* **Task**
Print only the lines below from the one with "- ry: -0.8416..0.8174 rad" to the one with "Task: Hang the", both included, exactly as they stand. Leave pictures out.

(Stored items)
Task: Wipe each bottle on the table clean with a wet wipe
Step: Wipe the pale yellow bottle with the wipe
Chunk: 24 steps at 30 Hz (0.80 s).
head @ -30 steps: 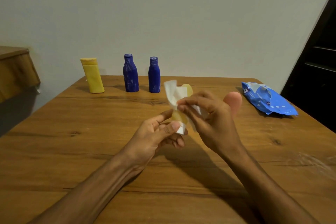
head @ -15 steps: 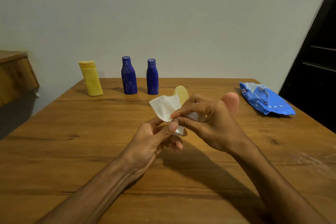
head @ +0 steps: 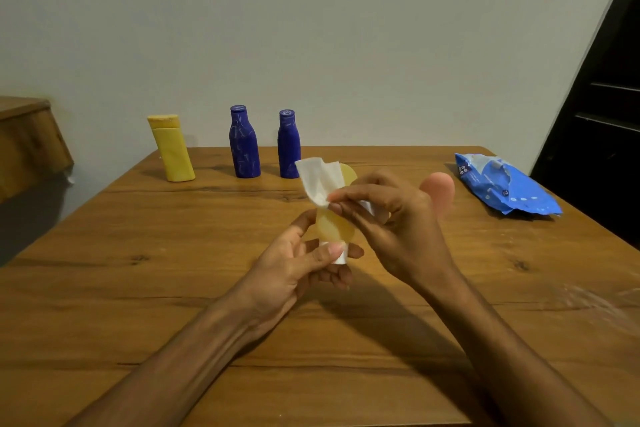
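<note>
L hand (head: 298, 267) gripped the small yellow bottle (head: 334, 227) by its white cap end, fingers curled, above the desk (head: 138, 288), while R hand (head: 391, 225) pinched the wet wipe (head: 318, 178) against its top.

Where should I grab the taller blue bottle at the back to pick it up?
The taller blue bottle stands upright and tapers under its cap, so I would grip that narrow upper part, reaching in from the near side. The shorter blue bottle stands close beside it, and the gap between them looks wider up there than at the base.
</note>
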Available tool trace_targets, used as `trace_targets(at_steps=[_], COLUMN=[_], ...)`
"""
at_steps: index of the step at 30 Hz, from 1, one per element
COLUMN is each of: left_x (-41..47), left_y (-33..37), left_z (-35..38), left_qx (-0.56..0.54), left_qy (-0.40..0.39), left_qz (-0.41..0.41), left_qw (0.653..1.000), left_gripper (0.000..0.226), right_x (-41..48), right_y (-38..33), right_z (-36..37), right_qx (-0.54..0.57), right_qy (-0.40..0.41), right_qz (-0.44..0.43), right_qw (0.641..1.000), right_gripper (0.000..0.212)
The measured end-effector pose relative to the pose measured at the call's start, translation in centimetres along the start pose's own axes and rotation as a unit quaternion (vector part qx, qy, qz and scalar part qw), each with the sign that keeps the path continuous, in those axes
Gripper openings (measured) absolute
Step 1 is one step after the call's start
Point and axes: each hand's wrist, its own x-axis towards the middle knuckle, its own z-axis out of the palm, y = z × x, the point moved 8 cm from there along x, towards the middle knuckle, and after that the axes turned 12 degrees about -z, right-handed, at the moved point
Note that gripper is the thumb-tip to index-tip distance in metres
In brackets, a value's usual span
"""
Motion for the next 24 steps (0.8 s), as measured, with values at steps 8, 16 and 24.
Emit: trace_targets(at_steps=[8, 16, 24], left_x=[-0.2, 0.1, -0.1], left_y=[0.2, -0.3, -0.1], left_z=[-0.9, -0.7, -0.4], left_qx=[0.049, 0.147, 0.144], left_qy=[0.077, 0.095, 0.069], left_qz=[0.034, 0.036, 0.036], left_qw=[0.995, 0.984, 0.986], left_gripper=[0.045, 0.044, 0.044], right_x=[-0.3, -0.3, -0.1], right_y=[-0.6, -0.3, -0.3], right_z=[1.8, 0.1, -1.0], right_qx=[-0.018, -0.056, -0.112], right_qy=[-0.106, 0.001, 0.040], right_qz=[-0.014, -0.033, -0.032], right_qw=[0.994, 0.998, 0.992], right_gripper=[0.018, 0.020, 0.016])
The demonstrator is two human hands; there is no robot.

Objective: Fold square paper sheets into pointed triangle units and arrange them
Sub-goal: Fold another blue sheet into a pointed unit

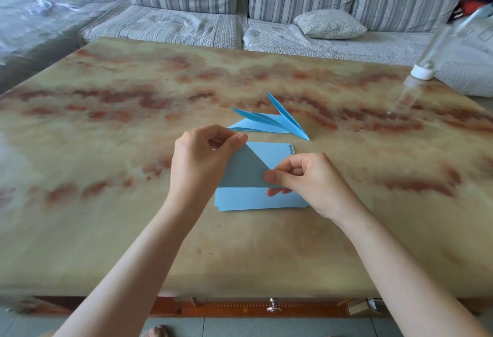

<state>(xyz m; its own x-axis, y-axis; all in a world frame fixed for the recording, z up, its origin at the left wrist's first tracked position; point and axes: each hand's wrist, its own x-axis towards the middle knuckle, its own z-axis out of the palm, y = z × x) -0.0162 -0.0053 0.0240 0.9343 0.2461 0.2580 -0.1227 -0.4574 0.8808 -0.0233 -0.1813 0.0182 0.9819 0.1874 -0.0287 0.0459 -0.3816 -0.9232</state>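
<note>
head view: one camera, looking down over both forearms
left hand (pixel 200 158): fingers curled, thumb and forefinger pinching the top corner of the sheet
right hand (pixel 312 184): fingers curled, thumb and forefinger pinching the sheet's right corner
sheet (pixel 241 172): blue, folded to a triangle, shaded face toward the camera, long edge running from the top corner down to the right corner; held between both hands over the stack; can't tell if its lower edge touches the stack
stack (pixel 253 199): flat blue squares at table centre, edges slightly offset, directly under the sheet and hands
units (pixel 266 123): finished blue pointed pieces, fanned out, just beyond the stack; narrow tips meet at the right, one spike points away up-left, the rest spread left; exact count unclear
table (pixel 106 128): glossy marbled beige-and-red top
knob (pixel 273 307): metal, on the near wooden front edge
bottle (pixel 424 70): clear, white cap, far right edge, blurred
sofa (pixel 186 3): grey striped, behind the table
cushion (pixel 329 24): pale, on the sofa seat
</note>
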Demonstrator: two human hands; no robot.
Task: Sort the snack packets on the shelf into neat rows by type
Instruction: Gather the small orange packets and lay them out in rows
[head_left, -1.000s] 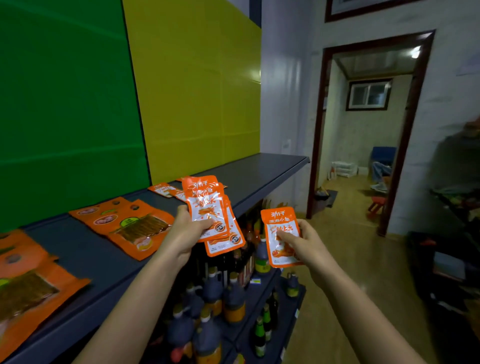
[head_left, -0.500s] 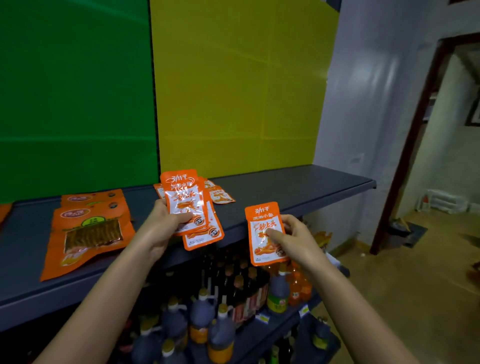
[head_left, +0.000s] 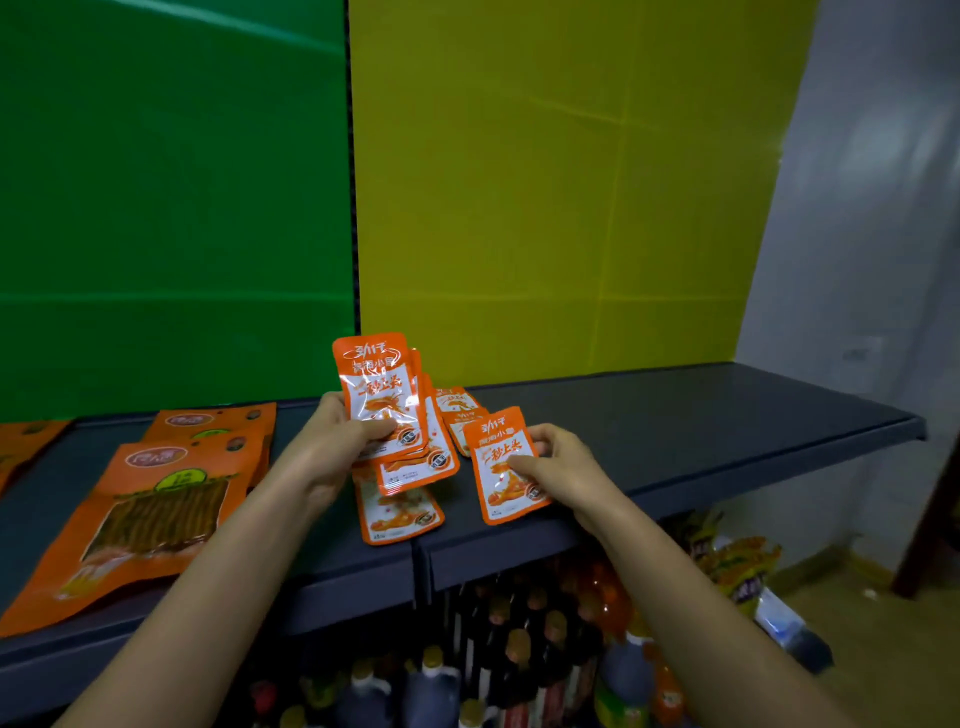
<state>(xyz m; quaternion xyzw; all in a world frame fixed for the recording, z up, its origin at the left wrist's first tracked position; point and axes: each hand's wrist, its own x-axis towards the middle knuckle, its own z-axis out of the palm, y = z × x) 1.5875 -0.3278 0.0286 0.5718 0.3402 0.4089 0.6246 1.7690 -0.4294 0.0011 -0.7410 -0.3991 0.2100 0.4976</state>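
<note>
My left hand (head_left: 332, 447) grips a fanned stack of small orange-and-white snack packets (head_left: 384, 400) above the dark grey shelf (head_left: 701, 415). My right hand (head_left: 558, 465) pinches a single small packet (head_left: 504, 465) of the same kind by its right edge, low over the shelf's front. Another small packet (head_left: 397, 512) lies flat near the front edge beneath the stack. Two more small packets (head_left: 457, 410) lie behind, partly hidden. Large orange packets (head_left: 150, 514) with a clear window lie overlapped on the shelf's left part.
The shelf's right half is bare. Green and yellow panels back the shelf. Below it stand several dark bottles (head_left: 431, 686) and orange drink bottles. Yellow snack bags (head_left: 737, 566) sit lower right by the floor.
The view has swung left onto the shelf. Both hands have come closer to the shelf, and my right hand has brought its single packet down over the front part.
</note>
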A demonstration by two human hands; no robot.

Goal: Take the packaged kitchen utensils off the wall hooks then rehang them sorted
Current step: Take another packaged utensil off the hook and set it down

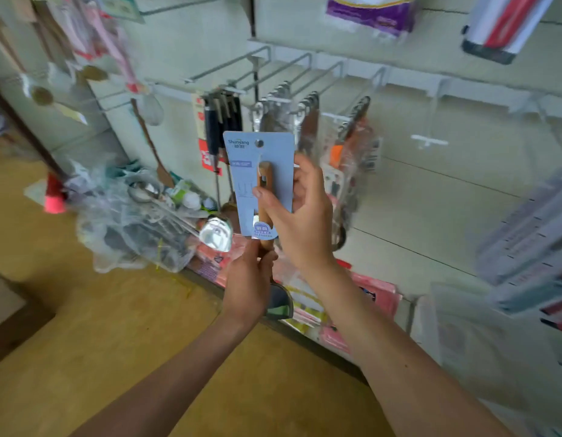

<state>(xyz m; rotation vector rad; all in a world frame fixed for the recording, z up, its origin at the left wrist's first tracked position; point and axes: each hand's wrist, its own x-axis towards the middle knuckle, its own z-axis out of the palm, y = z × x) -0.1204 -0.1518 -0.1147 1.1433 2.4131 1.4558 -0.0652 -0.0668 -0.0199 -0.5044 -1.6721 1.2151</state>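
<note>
Pinches the backing card (241,171) by its right edge with the right hand (300,216), with the thumb (267,197) laid across the front beside the wooden handle (264,175). Wraps the left hand (249,279) round the same handle just below the card, with fingers curled tight. Holds the packaged utensil upright in front of the hung rows, on no hook.

Looks like a rehang. Line the punched hole (259,143) up with a free wire hook (229,65), keep the card square, slide straight back, and let go only once seated.

Expect thin, bendy, matte blue-grey cardboard and smooth rounded wood. Support from beneath the hard, shiny metal head (281,302), likely the heavy end, which hangs below the left hand.

Beyond, shows steel utensils (308,121) crowded on hooks against a pale slatted wall (430,184).
</note>
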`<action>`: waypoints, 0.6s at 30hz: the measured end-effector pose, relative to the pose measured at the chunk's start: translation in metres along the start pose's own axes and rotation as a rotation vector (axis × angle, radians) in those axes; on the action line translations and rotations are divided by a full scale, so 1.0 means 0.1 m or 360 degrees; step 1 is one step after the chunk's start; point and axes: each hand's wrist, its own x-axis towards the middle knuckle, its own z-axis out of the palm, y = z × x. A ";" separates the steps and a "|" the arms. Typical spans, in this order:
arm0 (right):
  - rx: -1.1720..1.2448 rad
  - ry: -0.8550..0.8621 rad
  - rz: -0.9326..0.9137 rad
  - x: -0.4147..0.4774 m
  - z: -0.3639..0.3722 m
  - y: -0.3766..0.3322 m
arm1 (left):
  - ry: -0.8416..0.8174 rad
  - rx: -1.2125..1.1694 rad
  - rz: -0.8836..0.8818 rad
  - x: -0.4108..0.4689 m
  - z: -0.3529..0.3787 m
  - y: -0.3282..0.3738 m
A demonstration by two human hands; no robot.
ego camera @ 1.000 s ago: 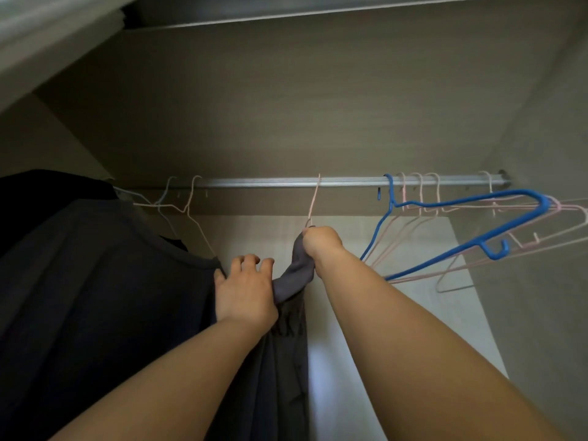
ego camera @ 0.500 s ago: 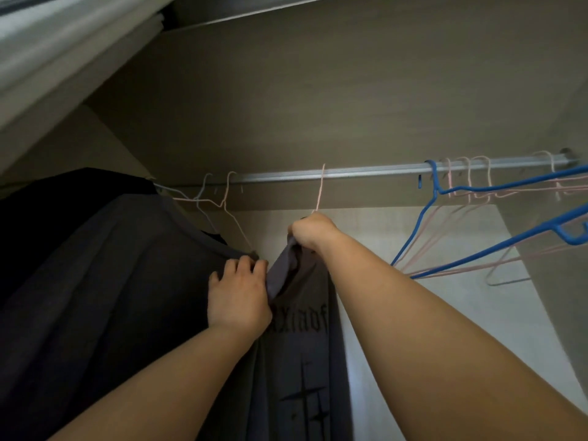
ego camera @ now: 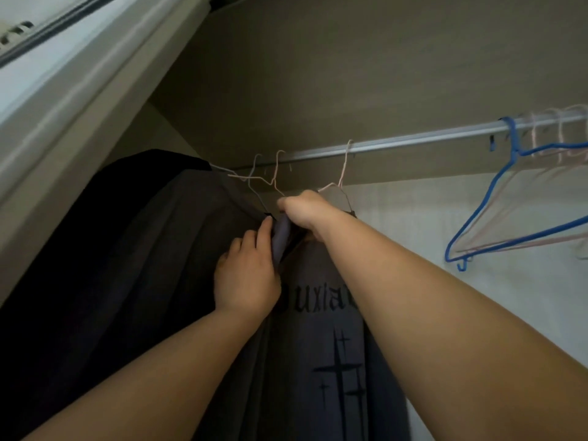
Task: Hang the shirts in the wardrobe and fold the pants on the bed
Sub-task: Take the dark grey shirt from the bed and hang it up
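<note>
A grey shirt [ego camera: 321, 361] with black lettering and crosses hangs from a thin pink hanger [ego camera: 343, 167] hooked on the metal rail [ego camera: 413, 141]. My right hand [ego camera: 302, 211] grips the shirt's collar fabric just under the hanger hook. My left hand [ego camera: 246, 275] lies beside it with its fingers pressed against the left edge of the same shirt, thumb side hidden. To the left hang a dark grey shirt [ego camera: 165, 265] and a black garment [ego camera: 105, 198] on wire hangers.
Several empty pink hangers [ego camera: 560, 135] and a blue plastic hanger [ego camera: 496, 202] hang on the rail at the right. The wardrobe's door frame [ego camera: 79, 100] runs along the upper left. A pale back panel [ego camera: 429, 224] shows behind the rail.
The view has swung left, so the empty hangers sit further right. My right hand has carried the shirt's collar leftward toward the hung garments. My left hand's fingers have straightened against the fabric.
</note>
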 end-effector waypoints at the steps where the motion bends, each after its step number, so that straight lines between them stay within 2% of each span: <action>1: -0.0040 -0.0007 -0.0029 0.01 0.03 -0.01 | 0.0025 -0.0010 0.0020 -0.02 -0.01 -0.02; 8: -0.0326 -0.0054 -0.0198 0.05 0.24 -0.13 | 0.0000 0.0069 0.0013 -0.10 -0.08 -0.21; 14: -0.0171 -0.0122 -0.0279 0.20 0.44 -0.21 | -0.0114 0.0206 -0.0097 -0.03 -0.18 -0.33; 18: -0.0063 -0.0176 -0.0283 0.26 0.60 -0.31 | -0.0033 0.0144 -0.0187 -0.05 -0.21 -0.36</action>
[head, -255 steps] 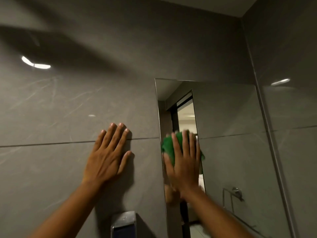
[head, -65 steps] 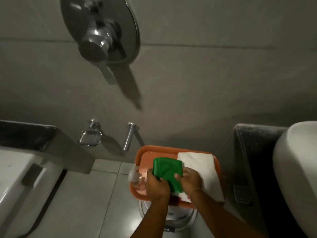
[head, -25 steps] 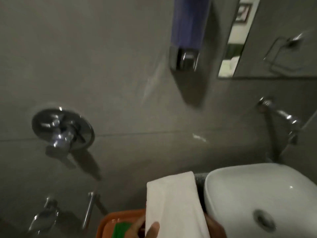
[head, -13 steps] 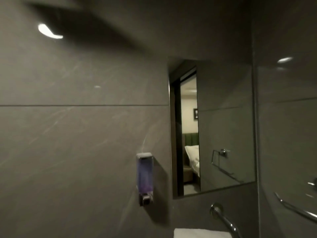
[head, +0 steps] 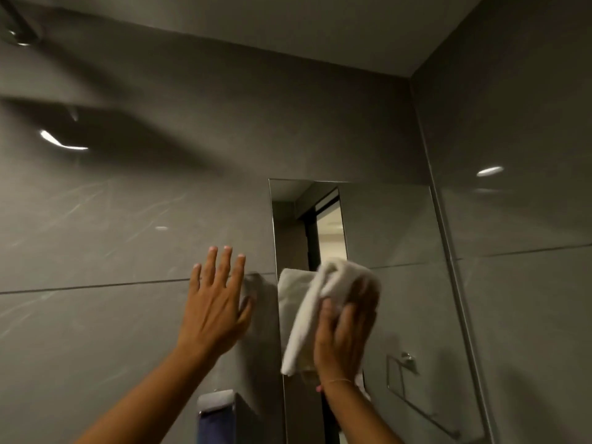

* **Exercise solution**
  - ry: -0.8416..0.8174 rad
  - rx: -1.2125..1.1694 rad
  - rz: -0.8836..0.8818 rad
  - x: -0.4108..0.4689 m
  - z: -0.3529..0.3787 m
  - y: -0.3282..0.3738 m
A demonstration by two human hands; no robot.
ego camera @ 1.000 s ago: 
ego camera @ 0.500 s ago: 
ego camera @ now: 
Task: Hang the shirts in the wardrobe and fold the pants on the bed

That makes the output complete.